Who lit the fuse: what happened to the Universe before the Big Bang

The Big Bang is usually considered the beginning of everything that is today: about 13.8 billion years ago, the observed universe began to grow and develop. But what was all this before the Big Bang? What was and was there at all? On this score, there are many theories, each of which has its own scientific basis.

The first thing to understand is what the Big Bang really is. It is possible that the universe at the time of the Big Bang was tiny, Carroll continues. Well, seriously, there is no way to look back in time at things that we are not able to discern even today. All we really know, or rather, we want to believe we know, is that the universe at that moment was very dense, peach-sized or less, and a temperature of over four billion degrees Celsius. Then it began to lose density very quickly. As a consequence of this theory, there really is nothing outside of the Universe, because the Universe, by definition of scientists, is everything.

It is believed that before the first second after the Big Bang, when the Universe has cooled down enough for protons and neutrons to collide and stick together properly, it went through a process of exponential expansion, an increase called inflation – just as rapidly as prices are now rising, ours once grew. Universe. This process smoothed out the matter of space-time, which is why that very matter is so evenly distributed in the Universe today.

There is a theory that before the Big Bang, the Universe was an endless strip of ultra-thin dense material that remained stable until, for some reason, the Big Bang occurred. This superdense universe may have been ruled by quantum mechanics, physics on an extremely small scale. Time and space, according to Hawking, are finite, but they have no boundaries, beginnings, or endpoints, just as planet Earth is finite but has no boundaries.

According to another, even more, confusing theory, the Big Bang is not the beginning of time, but rather a moment of symmetry. In this idea, before the explosion, there was a different universe, identical to ours, but with entropy growing towards the past, not towards the future. A kind of mirror image. Proponents of this theory also speculate that other properties would also be reversed in this mirrored universe. Physicist David Sloan of the University of Oxford published a scientific paper in which he argues that asymmetries in molecules and ions (the so-called chiralities) in the mirror universe are opposite to those in our universe.

The Big Bounce suggests that there can be endless Big Bangs as the universe expands, contracts, and expands again. The problem with these ideas is that there is no explanation as to why or how the expanding universe will contract and return to a low entropy state.

In 2004, physicists suggested that perhaps the universe as we know it is a product of the parent universe, from which some space-time has escaped. It’s like the decay of a radioactive nucleus: when the nucleus decays, it spits out an alpha or beta particle. The parent universe can do the same, except that instead of particles, it spits out child universes endlessly.

If all this sounds rather strange, it is because scientists do not yet have the opportunity to look back even at the moment of the Big Bang, and even more so at what came before it. But no matter how far-fetched these or those theories sometimes look, there is nothing without them.

A new study casts doubt on the Big Bang

About 13.8 billion years ago, a certain event gave impetus to the appearance of a hot and dense bunch of elementary particles, including protons and electrons. All this expanded and cooled, the substance became transparent, protons and electrons combined into hydrogen atoms. From hydrogen arose stars, inside of which other elements appeared. As a result, our Universe appeared as we know it. And at the very beginning, there was the Big Bang.

This theory has many supporters, but there are also opponents. One of them is the American popularizer of science Eric Lerner, author of the 1991 book “The Big Bang That Didn’t Happen”. At the next conference of US astronomers, he read a report on the same topic, reports Inverse.

According to this theory, light chemical elements – helium, deuterium, and lithium – began to form during the first minutes of the “explosion”, while heavy ones appeared in the interiors of stars much later.

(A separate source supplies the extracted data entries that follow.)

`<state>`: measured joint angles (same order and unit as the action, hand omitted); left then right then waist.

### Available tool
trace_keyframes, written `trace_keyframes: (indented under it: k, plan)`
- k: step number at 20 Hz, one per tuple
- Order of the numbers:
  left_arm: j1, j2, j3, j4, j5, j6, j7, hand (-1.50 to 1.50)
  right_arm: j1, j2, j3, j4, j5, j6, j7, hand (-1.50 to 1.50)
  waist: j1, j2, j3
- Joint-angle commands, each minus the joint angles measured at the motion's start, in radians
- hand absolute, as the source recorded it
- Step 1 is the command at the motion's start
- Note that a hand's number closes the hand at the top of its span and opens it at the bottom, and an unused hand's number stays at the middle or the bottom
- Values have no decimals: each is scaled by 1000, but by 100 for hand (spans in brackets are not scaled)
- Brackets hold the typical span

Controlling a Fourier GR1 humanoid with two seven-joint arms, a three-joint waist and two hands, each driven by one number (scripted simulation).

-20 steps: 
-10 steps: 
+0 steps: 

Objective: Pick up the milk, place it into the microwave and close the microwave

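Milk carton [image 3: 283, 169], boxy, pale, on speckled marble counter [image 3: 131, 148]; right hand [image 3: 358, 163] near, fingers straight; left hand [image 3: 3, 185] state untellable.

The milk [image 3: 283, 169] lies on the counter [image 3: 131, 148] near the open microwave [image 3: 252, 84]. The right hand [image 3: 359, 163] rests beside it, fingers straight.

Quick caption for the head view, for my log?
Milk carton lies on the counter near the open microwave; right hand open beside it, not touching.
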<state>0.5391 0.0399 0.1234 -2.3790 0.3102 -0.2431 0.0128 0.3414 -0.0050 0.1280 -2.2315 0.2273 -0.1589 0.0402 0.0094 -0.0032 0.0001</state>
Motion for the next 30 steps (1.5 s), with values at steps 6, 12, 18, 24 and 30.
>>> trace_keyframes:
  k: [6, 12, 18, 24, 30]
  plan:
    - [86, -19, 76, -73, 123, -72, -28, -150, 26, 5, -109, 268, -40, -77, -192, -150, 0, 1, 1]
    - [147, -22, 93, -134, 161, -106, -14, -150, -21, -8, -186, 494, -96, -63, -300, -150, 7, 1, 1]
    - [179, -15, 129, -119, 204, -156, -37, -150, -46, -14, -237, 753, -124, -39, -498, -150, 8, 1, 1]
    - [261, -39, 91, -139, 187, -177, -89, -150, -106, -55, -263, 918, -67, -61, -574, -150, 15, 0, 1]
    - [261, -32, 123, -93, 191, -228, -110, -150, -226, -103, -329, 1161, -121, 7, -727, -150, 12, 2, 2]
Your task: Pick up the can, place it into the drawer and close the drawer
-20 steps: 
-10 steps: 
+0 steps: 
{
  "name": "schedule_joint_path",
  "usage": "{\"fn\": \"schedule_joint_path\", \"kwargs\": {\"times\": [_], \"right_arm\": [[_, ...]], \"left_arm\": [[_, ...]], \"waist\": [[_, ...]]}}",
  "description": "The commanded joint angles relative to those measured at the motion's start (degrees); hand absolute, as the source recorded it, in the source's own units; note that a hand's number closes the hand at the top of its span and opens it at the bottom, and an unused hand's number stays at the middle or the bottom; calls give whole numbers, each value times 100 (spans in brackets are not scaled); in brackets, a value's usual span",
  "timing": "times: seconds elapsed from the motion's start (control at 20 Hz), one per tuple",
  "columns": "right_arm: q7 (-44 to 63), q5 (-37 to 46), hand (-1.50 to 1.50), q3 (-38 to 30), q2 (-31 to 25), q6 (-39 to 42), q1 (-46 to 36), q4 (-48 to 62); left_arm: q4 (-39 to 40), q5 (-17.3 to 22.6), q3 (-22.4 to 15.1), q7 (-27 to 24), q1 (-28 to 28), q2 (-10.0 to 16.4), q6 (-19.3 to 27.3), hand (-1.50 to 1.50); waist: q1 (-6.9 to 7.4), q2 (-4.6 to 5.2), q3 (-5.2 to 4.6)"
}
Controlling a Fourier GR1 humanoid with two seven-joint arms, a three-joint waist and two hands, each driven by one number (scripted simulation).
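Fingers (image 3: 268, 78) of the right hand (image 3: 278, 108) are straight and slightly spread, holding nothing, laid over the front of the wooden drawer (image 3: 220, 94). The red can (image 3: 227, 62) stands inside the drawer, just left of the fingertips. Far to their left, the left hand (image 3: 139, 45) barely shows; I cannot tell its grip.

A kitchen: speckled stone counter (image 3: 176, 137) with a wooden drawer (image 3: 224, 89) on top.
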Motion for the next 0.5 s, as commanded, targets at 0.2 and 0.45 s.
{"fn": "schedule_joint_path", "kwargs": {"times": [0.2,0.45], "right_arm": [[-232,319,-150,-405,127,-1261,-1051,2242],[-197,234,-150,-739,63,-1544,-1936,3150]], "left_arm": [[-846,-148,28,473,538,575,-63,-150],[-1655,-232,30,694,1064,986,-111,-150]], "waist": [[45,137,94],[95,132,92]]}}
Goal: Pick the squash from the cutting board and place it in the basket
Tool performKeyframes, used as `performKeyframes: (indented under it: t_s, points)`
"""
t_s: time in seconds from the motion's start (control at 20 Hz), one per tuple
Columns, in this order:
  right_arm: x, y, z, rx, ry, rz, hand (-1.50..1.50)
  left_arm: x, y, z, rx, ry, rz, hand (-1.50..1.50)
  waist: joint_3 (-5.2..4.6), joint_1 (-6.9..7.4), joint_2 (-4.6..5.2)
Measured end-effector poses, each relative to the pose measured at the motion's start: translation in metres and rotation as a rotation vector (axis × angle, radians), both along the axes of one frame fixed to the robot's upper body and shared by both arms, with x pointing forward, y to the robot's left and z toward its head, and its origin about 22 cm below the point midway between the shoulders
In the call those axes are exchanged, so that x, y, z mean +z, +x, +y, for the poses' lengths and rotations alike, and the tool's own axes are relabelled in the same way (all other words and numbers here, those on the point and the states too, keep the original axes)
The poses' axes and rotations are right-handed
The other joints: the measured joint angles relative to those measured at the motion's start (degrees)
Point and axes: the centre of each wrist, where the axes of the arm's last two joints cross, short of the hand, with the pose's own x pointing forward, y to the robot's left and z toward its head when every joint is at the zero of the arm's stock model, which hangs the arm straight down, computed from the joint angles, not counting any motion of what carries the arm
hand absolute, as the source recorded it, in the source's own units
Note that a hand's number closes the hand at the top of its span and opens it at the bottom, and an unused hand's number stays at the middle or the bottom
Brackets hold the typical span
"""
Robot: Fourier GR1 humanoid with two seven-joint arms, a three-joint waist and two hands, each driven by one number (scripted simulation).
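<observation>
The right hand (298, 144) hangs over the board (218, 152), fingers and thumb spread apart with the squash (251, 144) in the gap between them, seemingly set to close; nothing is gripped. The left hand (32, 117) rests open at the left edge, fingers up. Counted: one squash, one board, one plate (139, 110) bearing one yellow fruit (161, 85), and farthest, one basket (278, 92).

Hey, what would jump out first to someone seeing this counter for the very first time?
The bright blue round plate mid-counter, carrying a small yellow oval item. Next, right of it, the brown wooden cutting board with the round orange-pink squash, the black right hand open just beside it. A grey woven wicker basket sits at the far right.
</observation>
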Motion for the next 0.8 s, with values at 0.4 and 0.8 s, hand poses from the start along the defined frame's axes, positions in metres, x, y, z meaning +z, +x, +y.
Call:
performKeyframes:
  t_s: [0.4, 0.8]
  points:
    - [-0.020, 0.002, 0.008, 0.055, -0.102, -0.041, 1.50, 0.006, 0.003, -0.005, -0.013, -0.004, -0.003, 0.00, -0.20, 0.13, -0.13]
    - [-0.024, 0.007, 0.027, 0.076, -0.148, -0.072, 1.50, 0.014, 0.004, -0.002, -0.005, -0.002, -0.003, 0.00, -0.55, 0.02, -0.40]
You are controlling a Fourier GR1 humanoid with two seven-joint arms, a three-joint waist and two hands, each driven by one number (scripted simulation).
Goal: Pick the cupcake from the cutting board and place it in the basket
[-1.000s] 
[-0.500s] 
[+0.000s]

However, Lerner argues, close observation shows that the number of elements in the universe predicted by the theory does not correspond to reality. For example, according to the theory of nucleosynthesis, about 25% of the mass of the universe should be helium. But the fraction of helium in stars that appeared in the early Universe is less than half, and the fraction of lithium is less than one-tenth of the amount predicted by theory.

Lerner adheres to an alternative theory of the origin of the universe, which he calls the Galactic origin of the light elements. It states that the light elements were created inside stars in the early stages of galaxy formation. This is confirmed by the observation of the oldest stars.